The Court concludes that plaintiff's third PI/TRO motion should be denied. Plaintiff has not shown a likelihood of success or serious questions going to the merits of any of his claims. Plaintiff has not shown a likelihood that he will suffer irreparable harm if his legal property is not returned to him or if he is not transferred to another institution, particularly given that he is currently housed in protective custody. Finally, the balance of equities and public interest both tip in defendants' favor. States have "traditionally been granted the widest latitude in the dispatch of [their] own internal affairs," Rizzo v. Goode, 423 U.S. 362, 378 (1976) (citations omitted), and this holding applies even more strongly in cases involving the administration of state prisons, Turner v. Safley, 482 U.S. 78, 85 (1987). Absent exceptional circumstances not present here, the Court will not intervene in the day-to-day management of prisons, including housing and classification decisions for prisoners. See e.g., Overton v. Bazzetta, 539 U.S. 126, 132 (2003) (prison officials entitled to substantial deference); Sandin v. Connor, 515 U.S. 472, 482-83 (1995) (disapproving the involvement of federal courts in the day-to-day management of prisons). Plaintiff has not made a clear showing of any of the elements of a preliminary injunction or TRO.

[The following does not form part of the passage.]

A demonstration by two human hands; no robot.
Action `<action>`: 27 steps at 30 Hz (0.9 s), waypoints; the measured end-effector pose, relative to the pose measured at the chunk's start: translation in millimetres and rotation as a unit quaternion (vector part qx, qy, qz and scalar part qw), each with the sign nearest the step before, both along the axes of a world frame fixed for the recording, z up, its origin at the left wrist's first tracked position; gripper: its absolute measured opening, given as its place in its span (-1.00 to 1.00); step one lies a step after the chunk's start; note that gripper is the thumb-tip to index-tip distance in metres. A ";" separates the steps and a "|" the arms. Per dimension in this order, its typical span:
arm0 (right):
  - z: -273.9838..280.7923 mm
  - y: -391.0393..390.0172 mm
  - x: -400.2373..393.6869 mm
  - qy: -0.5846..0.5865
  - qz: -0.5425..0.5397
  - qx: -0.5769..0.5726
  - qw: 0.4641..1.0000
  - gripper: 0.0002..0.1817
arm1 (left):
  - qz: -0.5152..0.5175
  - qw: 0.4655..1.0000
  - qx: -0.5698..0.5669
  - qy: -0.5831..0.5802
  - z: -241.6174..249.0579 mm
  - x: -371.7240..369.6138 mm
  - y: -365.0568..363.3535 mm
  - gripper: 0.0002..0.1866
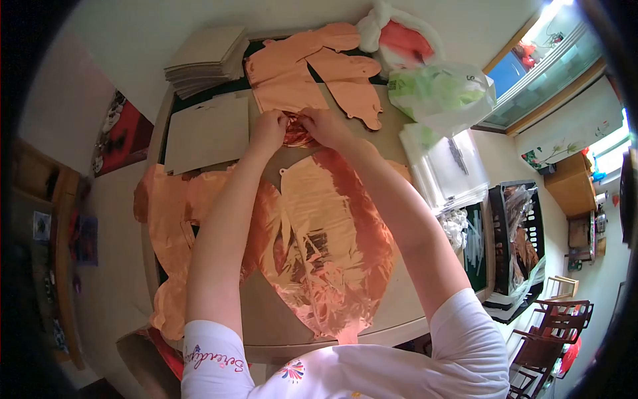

The Court recommends that plaintiff's third motion for a PI/TRO, Dkt. 67, be DENIED. A proposed order accompanies this Report and Recommendation.
Objections to this Report and Recommendation, if any, should be filed with the Clerk and served upon all parties to this suit by no later than
This Report and Recommendation is not an appealable order. Thus, a notice of appeal seeking review in the Court of Appeals for the Ninth Circuit should not be filed until the assigned District Judge acts on this Report and Recommendation.
Having reviewed the Report and Recommendation of the Honorable Michelle L. Peterson, United States Magistrate Judge, any objections or responses to that, and the remaining record, the Court finds and ORDERS:
(1) The Court ADOPTS the Report and Recommendation.
(2) Plaintiff's third motion for a preliminary injunction/temporary restraining order, Dkt. 67, is DENIED.
(3) The Clerk is directed to send copies of this Order to the parties and to Judge Peterson.